The evolvement of the bilateral collaborative program of work with the Russians has been well documented, but I would just like to say that it was for me, personally, one of the greatest challenges of my career and one of the most rewarding.

‘the bilateral collaborative program of work with the Russians . . . was for me, personally, one of the greatest challenges of my career and one of the most rewarding’.

A: During this period, it seems like the bi-lateral agreements and collaboration among US and Russian scientists had a political as well as a scientific agenda. Which was more important?

LHT: In my view, the scientific agenda was always the more important but satisfying the political agenda seemed to be the best way of developing the scientific agenda. Maybe ‘best way’ is too strong—but, at least one of the ways of building the scientific base.


A: If you could do it over again, what would you do differently in the international and policy arena?

LHT: I am not really sure that I would do anything differently, given the constraints and the rules that had to be followed.
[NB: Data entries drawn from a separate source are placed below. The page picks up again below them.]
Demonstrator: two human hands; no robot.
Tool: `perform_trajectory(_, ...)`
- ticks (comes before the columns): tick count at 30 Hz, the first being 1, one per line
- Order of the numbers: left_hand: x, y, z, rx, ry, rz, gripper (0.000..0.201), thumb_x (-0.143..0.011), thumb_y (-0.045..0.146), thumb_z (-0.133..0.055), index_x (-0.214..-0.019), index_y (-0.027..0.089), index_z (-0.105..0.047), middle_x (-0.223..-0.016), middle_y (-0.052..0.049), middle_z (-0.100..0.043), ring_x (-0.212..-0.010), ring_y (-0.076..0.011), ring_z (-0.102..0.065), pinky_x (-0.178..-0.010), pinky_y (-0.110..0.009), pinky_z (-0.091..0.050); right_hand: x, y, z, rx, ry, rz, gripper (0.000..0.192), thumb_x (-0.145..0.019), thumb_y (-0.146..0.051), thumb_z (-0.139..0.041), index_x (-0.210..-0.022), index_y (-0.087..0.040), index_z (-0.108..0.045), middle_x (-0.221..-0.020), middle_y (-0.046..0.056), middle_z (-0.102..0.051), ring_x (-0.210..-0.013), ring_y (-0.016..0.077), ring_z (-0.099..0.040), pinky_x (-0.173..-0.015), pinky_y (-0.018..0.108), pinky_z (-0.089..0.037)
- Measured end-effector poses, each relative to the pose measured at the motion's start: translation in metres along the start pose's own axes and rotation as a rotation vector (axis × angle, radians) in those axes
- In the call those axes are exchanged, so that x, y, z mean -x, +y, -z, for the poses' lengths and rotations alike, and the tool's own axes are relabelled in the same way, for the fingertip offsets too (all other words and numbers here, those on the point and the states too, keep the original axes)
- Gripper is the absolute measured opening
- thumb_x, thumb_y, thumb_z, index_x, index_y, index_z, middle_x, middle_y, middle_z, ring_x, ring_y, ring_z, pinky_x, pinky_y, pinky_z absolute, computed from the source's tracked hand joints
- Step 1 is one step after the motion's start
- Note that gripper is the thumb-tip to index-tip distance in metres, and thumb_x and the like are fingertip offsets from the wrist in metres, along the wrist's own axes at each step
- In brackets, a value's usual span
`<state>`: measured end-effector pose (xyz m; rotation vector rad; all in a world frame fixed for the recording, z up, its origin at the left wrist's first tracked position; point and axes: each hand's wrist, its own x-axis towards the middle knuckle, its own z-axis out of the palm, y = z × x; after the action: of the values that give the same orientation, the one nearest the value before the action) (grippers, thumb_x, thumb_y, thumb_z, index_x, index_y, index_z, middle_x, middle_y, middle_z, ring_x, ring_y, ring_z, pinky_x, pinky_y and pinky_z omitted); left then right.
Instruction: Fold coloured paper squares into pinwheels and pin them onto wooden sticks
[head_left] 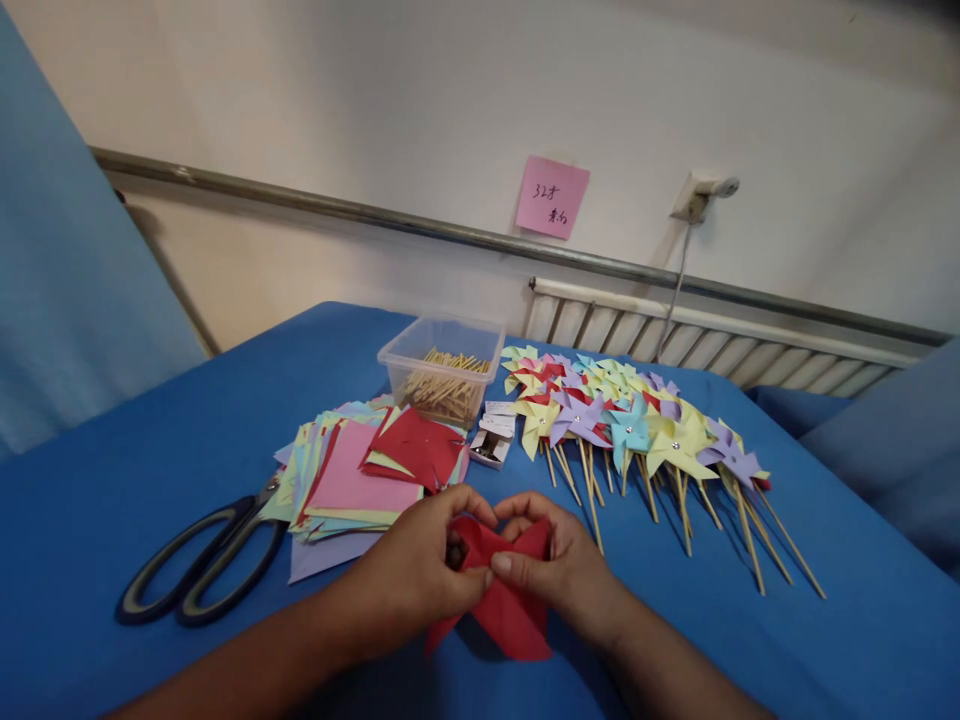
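Both hands hold a red paper square [510,610] folded toward its middle, low at the front of the blue table [150,480]. My left hand [420,570] pinches its left side with thumb and fingers. My right hand [555,565] grips its right side, thumb pressed on the centre. Something small and dark shows between the fingers, too small to identify. Behind the hands lies a stack of coloured paper squares [352,480], with cut red sheets [416,445] on top.
Large black scissors [202,565] lie at the left. A clear plastic box of wooden sticks [442,370] stands at the back, a small white box [495,435] beside it. Several finished paper pinwheels on sticks [637,430] spread to the right. A pink note [551,197] hangs on the wall.
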<state>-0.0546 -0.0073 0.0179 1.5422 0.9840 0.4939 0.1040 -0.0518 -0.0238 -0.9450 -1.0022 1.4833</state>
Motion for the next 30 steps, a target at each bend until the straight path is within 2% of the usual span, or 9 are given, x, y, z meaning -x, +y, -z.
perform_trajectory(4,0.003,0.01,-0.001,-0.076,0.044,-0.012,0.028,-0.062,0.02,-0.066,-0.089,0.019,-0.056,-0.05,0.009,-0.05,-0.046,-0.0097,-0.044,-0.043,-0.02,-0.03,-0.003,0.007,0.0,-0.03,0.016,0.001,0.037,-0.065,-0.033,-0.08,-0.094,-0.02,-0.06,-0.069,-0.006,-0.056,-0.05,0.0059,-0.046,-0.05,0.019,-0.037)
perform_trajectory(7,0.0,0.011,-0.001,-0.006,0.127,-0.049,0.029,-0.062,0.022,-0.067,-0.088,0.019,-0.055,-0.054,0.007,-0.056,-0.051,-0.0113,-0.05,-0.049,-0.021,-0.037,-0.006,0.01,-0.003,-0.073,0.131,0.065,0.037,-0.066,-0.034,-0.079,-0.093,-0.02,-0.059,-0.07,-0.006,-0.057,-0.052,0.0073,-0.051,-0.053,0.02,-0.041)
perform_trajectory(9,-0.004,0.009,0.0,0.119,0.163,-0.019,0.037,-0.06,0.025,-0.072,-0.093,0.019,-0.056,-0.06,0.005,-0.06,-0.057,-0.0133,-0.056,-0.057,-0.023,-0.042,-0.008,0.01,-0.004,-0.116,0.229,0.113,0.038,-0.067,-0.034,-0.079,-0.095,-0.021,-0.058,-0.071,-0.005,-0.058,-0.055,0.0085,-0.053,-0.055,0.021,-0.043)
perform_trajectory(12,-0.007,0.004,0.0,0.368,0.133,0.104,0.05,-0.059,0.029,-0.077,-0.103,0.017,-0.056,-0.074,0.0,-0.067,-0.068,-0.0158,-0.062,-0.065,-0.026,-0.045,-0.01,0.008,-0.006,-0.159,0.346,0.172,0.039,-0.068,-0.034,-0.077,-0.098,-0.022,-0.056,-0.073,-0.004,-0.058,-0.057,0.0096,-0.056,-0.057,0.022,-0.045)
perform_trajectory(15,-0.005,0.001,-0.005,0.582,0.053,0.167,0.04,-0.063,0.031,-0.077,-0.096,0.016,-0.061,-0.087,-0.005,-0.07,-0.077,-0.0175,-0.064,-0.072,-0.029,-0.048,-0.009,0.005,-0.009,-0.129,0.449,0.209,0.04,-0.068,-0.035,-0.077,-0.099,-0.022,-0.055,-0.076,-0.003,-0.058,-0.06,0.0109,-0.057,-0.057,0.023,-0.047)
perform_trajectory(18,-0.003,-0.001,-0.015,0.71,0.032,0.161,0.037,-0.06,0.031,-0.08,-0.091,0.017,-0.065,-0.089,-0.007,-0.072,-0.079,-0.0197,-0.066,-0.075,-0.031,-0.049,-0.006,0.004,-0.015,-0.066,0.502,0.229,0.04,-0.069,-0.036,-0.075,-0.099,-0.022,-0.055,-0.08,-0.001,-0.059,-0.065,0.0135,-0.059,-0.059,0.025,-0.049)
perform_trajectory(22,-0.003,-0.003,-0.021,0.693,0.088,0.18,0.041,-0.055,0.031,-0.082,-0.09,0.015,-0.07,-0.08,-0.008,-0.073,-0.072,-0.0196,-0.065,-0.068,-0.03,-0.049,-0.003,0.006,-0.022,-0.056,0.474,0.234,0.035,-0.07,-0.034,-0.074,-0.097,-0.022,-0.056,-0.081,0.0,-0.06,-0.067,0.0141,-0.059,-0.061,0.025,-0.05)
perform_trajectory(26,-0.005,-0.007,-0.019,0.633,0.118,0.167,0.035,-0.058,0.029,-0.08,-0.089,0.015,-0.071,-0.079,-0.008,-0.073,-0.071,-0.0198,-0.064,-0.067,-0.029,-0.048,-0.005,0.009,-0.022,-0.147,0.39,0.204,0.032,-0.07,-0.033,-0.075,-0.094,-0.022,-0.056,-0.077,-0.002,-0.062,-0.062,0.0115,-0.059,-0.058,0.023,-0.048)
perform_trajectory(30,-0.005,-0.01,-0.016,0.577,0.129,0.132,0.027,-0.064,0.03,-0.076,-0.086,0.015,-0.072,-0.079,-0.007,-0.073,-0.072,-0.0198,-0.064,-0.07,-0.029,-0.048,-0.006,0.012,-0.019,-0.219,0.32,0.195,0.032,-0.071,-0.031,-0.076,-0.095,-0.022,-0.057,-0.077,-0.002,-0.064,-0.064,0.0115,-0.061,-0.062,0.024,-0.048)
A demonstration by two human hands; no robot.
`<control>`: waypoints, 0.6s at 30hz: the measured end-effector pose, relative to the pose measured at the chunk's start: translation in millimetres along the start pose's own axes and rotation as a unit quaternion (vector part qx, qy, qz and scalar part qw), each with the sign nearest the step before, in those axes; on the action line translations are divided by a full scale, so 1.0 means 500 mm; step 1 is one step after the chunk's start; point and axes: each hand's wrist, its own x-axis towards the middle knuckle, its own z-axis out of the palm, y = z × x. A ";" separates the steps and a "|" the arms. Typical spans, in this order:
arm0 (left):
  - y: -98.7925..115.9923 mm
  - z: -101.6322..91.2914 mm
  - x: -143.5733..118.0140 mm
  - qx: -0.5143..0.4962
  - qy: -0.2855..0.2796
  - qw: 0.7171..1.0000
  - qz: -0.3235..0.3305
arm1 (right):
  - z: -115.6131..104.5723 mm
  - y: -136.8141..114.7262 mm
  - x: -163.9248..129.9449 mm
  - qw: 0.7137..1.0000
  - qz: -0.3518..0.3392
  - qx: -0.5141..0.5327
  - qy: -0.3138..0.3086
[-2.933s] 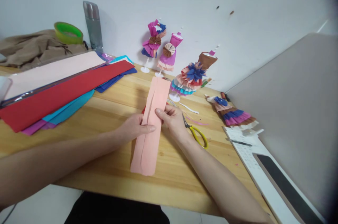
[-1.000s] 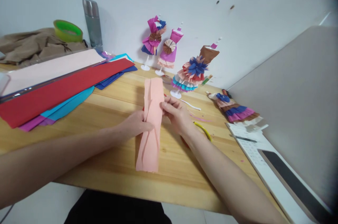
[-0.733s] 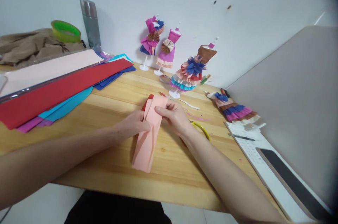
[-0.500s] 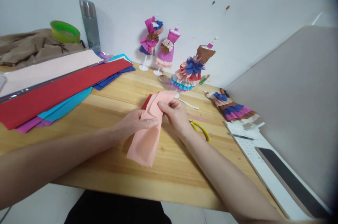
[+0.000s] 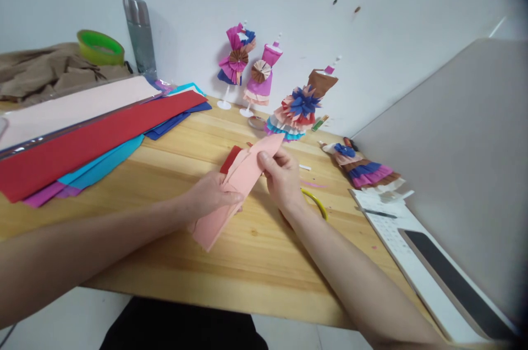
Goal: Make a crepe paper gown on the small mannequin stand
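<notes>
Both my hands hold a layered strip of pink crepe paper (image 5: 247, 171) above the table, slanting from lower left to upper right. My left hand (image 5: 210, 196) is closed on its lower middle, thumb on top. The thumb and fingers of my right hand (image 5: 280, 171) pinch its right edge near the upper end. A red piece of paper (image 5: 231, 159) shows just behind the pink strip; whether my left fingers touch it is hidden. Partly covered by my right wrist are scissors with a yellow handle (image 5: 317, 202). A pink paper scrap (image 5: 313, 184) lies near my right hand.
Red crepe paper (image 5: 103, 138) and other coloured sheets lie at left. Behind them stand a bottle (image 5: 140, 36) and a green tape roll (image 5: 100, 48). Small dress forms in paper dresses (image 5: 235, 61) stand along the wall. A pen (image 5: 380, 213) and white board (image 5: 412, 262) lie right.
The pink strip has turned, its upper end swinging right and its lower end left. My right hand has shifted slightly right, still pinching; my left hand keeps its hold.
</notes>
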 end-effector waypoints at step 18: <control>0.003 -0.024 0.011 0.030 -0.007 1.000 0.000 | -0.025 -0.015 0.025 0.996 0.060 0.061 0.014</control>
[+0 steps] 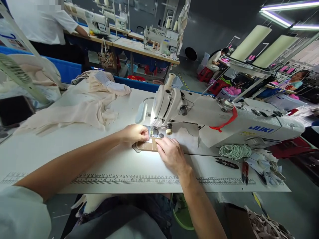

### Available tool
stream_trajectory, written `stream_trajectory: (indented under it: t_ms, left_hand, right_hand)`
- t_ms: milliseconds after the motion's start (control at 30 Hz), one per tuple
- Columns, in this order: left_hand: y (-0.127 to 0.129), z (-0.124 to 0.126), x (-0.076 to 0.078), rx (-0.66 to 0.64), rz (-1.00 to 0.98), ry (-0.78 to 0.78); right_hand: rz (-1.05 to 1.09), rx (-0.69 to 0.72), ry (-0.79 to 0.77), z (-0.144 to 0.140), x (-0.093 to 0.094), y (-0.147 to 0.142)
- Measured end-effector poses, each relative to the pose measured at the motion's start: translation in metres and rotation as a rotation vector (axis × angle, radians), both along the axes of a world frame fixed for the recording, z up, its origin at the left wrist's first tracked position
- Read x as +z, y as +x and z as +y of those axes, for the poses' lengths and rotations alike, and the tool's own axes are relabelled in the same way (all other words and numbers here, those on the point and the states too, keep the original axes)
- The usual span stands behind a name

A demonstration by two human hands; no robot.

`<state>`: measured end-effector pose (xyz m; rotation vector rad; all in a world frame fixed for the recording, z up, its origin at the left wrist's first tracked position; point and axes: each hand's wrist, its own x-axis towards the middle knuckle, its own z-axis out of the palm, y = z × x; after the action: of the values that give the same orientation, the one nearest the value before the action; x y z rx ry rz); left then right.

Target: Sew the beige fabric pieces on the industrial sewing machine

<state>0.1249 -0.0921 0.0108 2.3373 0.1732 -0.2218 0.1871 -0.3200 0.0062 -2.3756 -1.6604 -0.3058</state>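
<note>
Tan fabric piece (146, 145) lies flat on the bench (50, 149), just in front of the sewing machine (199, 116) and a little back from the near edge, where the printed ruler (124, 180) runs. I keep it there so its far end sits under the needle area, in the bright light of the machine lamp.

My left hand (134, 133) has its grip narrow: the fingertips pinch a small white label (149, 140) against the far end of the piece, I think to stop it from sliding. My right hand (170, 153) holds nothing; it lies flat with the fingers together and presses on the right side of the piece, so the cloth stays smooth.

Toward the right end of the bench lie a coil of pale green cord (235, 151), black snips (226, 163) and red-handled pliers (245, 171), near enough for my right hand. A heap of cream fabric (82, 109) waits at the far left part of the bench, well apart from the needle. Behind, another person in a white shirt (42, 20) stands at another bench.
</note>
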Motion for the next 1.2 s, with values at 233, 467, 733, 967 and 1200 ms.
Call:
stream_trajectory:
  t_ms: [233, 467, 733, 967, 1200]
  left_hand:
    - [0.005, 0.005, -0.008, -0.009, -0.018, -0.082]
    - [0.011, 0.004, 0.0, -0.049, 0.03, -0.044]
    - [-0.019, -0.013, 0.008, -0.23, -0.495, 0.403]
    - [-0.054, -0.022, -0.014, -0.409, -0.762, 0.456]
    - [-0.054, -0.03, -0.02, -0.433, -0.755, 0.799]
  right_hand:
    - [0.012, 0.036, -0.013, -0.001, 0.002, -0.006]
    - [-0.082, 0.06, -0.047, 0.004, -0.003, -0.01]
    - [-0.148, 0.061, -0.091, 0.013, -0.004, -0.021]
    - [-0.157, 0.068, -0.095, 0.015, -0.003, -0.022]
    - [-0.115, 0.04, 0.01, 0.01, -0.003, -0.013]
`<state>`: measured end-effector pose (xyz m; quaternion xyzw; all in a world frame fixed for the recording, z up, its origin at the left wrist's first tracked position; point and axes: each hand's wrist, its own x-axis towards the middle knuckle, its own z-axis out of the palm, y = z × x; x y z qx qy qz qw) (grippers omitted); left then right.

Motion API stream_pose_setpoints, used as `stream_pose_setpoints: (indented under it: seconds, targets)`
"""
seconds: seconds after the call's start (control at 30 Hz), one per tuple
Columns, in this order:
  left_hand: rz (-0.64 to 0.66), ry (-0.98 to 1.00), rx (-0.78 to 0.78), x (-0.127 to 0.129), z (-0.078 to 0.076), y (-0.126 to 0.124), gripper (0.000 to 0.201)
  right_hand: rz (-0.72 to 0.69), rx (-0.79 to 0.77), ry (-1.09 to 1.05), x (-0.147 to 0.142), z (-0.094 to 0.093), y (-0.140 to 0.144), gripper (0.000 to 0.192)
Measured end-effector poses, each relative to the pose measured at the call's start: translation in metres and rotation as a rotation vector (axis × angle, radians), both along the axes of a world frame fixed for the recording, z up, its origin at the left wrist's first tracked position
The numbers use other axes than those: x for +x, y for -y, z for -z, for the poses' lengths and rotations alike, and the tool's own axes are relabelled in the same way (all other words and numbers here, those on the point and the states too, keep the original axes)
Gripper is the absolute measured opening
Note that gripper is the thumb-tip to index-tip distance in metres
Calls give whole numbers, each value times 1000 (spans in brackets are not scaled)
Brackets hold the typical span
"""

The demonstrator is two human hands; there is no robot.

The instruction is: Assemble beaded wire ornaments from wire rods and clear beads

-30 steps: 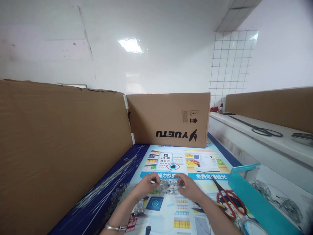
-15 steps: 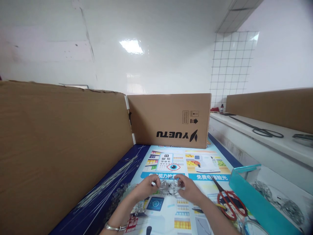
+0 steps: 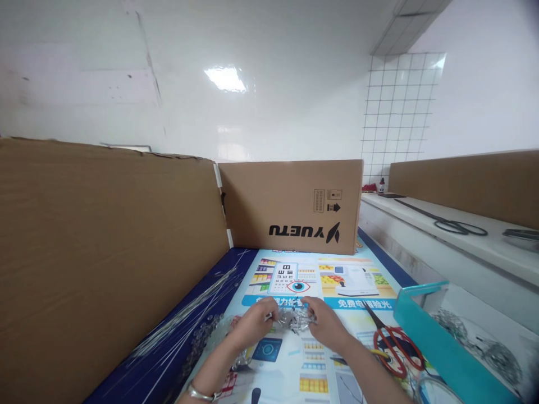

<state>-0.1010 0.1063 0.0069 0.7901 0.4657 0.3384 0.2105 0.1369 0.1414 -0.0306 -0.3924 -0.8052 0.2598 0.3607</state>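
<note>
Between my two hands is a small silvery, see-through piece (image 3: 293, 318) that looks like wire with clear beads; its exact kind is too fine to make out. My left hand (image 3: 257, 321) pinches its left side with thumb and forefinger. On the right side, my right hand (image 3: 323, 321) grips it with bent fingers. The piece is over the printed sheet (image 3: 286, 359) on the table. Beside my left forearm lies a heap of clear beads (image 3: 206, 331), partly covered by the arm. Long thin pale wires (image 3: 185, 314) stretch along the dark blue strip farther left.
Red-handled scissors (image 3: 398, 348) lie right of my right forearm. A teal-edged box (image 3: 446, 336) with wire pieces (image 3: 497, 359) stands beyond them. Cardboard walls (image 3: 290, 202) rise at the back and left (image 3: 105, 264). Black scissors (image 3: 458, 226) rest on the white ledge (image 3: 421, 216).
My left hand has shifted slightly right, and its fingers have turned a little on the silvery piece. The piece looks slightly turned. Both hands keep their grip.
</note>
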Motion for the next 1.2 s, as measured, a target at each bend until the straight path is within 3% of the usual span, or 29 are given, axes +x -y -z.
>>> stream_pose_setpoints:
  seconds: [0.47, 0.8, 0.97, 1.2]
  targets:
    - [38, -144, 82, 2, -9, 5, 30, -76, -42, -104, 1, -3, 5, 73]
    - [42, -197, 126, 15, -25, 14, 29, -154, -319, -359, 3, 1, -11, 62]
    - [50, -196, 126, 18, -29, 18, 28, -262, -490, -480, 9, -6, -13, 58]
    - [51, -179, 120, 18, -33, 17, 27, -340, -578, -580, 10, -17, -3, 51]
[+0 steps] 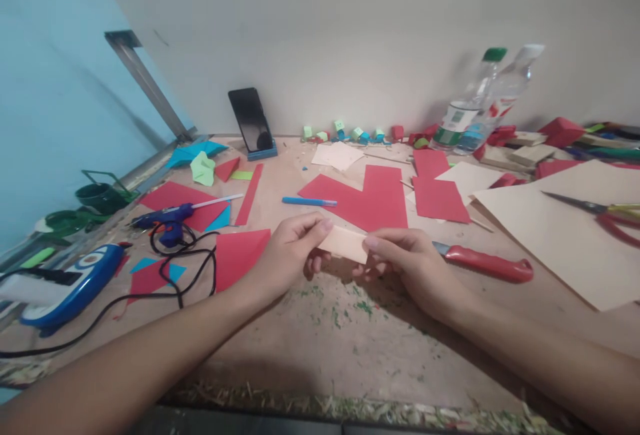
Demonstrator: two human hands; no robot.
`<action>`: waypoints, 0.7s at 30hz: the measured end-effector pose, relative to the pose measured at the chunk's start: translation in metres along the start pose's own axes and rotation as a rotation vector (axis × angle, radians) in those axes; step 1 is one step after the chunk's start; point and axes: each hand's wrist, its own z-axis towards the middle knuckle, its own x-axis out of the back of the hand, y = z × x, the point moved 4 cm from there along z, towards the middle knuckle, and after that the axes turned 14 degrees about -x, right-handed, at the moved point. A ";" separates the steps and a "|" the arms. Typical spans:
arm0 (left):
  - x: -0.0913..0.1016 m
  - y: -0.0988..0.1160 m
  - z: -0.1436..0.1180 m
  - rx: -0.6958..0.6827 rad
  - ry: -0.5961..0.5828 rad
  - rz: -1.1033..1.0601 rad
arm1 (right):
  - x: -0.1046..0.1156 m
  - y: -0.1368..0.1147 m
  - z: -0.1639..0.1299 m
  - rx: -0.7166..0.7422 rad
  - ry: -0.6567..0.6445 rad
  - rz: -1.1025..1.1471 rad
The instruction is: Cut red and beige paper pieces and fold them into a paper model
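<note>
Between my two hands, above the table, is a small cream piece of paper (pixel 344 243). My left hand (pixel 299 243) pinches its left end, thumb on top and fingers curled beneath. At the right end, my right hand (pixel 403 258) grips it the same way. Behind the paper lie a red paper sheet with a notch (pixel 383 198) and a blue pen (pixel 307 202). A red-handled knife (pixel 490 263) rests just right of my right hand. Left of my left hand is another red paper piece (pixel 240 255).
A blue glue gun (pixel 165 215) and its black cable (pixel 213 265) lie at left. A phone (pixel 250 118) stands at the back. Two plastic bottles (pixel 463 115) lean against the wall. Scissors (pixel 600 208) sit on a large cream sheet (pixel 560 242) at right.
</note>
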 end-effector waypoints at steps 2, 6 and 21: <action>0.003 -0.001 0.001 0.032 0.034 -0.019 | 0.001 0.000 0.001 0.035 -0.020 0.053; 0.004 -0.002 0.002 0.074 0.048 -0.056 | 0.001 -0.003 0.000 0.073 0.002 0.017; 0.004 0.003 0.003 -0.005 0.067 0.022 | 0.001 -0.007 -0.004 0.133 0.121 -0.090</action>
Actually, I was able to do more than might otherwise have been possible because I generally had the support of Institute Directors or was able to gain it over time. Personally, I found it most rewarding not only to manage the Institute's international program but to also participate in the collaborative research that was done with WHO and with some of the bilateral projects. In my opinion, when I left NIAAA at the end of March 1995, the International Affairs Program was strong and had contributed significantly to the field of international alcohol research. I am proud that just following my departure, I was the recipient of an NIH Director's Award. Not wanting to be boastful and feeling considerable humility in saying this here, the award read: ‘For leadership shaping the direction and scientific content of the Institute's international program, enhancing the international image and credibility of research on alcohol related problems.’